HCB must have framed this and simply waited for the decisive moment.

I’m not sure if Henri Cartier-Bresson actually said that about the zoom lens, but it would fit with his aesthetic. He spent his life getting close to his subjects with a small Leica and its 50mm lens (which he used all his life). That camera and lens brought him in close and kept him there. Someone recently described the big zoom lenses available today as akin to hiding and shooting as a sniper.

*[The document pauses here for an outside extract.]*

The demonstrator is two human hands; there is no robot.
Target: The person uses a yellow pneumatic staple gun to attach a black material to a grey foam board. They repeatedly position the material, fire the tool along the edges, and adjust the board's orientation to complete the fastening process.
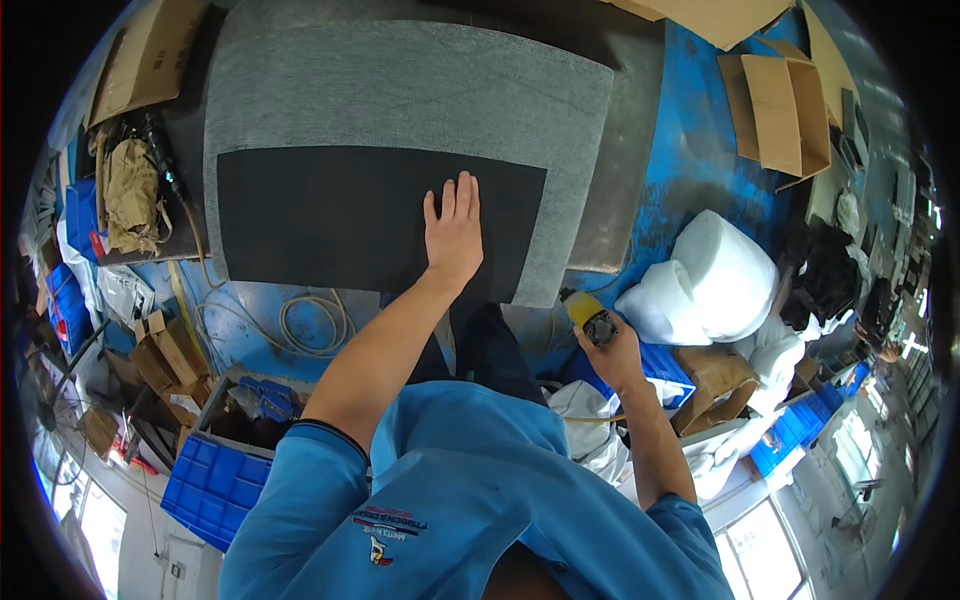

What impresses me about the photographs of Henri Cartier-Bresson is his ability to capture something deep in people. A moment of reflection. He called it “the decisive moment” and it was gone as quickly as it appeared. Cartier-Bresson could irritate people because he would sometimes take a photograph before his initial bonjour.  But he also spent time just hanging around with his camera. People grew used to seeing it (the Leica) and him and he was quick to bring it up to his eye and put it down again: no big deal.


HCB caught Jean-Paul Sartre being Jean-Paul Sartre

In my quest to learn to see, Cartier-Bresson is a valuable guide. He photographed lots of famous folks (thinkers, artists and politicians—he shot Gandhi 15 minutes before Gandhi was, well, shot) and he captured lots of regular people—in a way that reveals a stunning beauty. Here’s a lovely collection of his Magnum photos. Two quotes from this remarkable man:

To me, photography is the simultaneous recognition, in a fraction of a second, of the significance of an event.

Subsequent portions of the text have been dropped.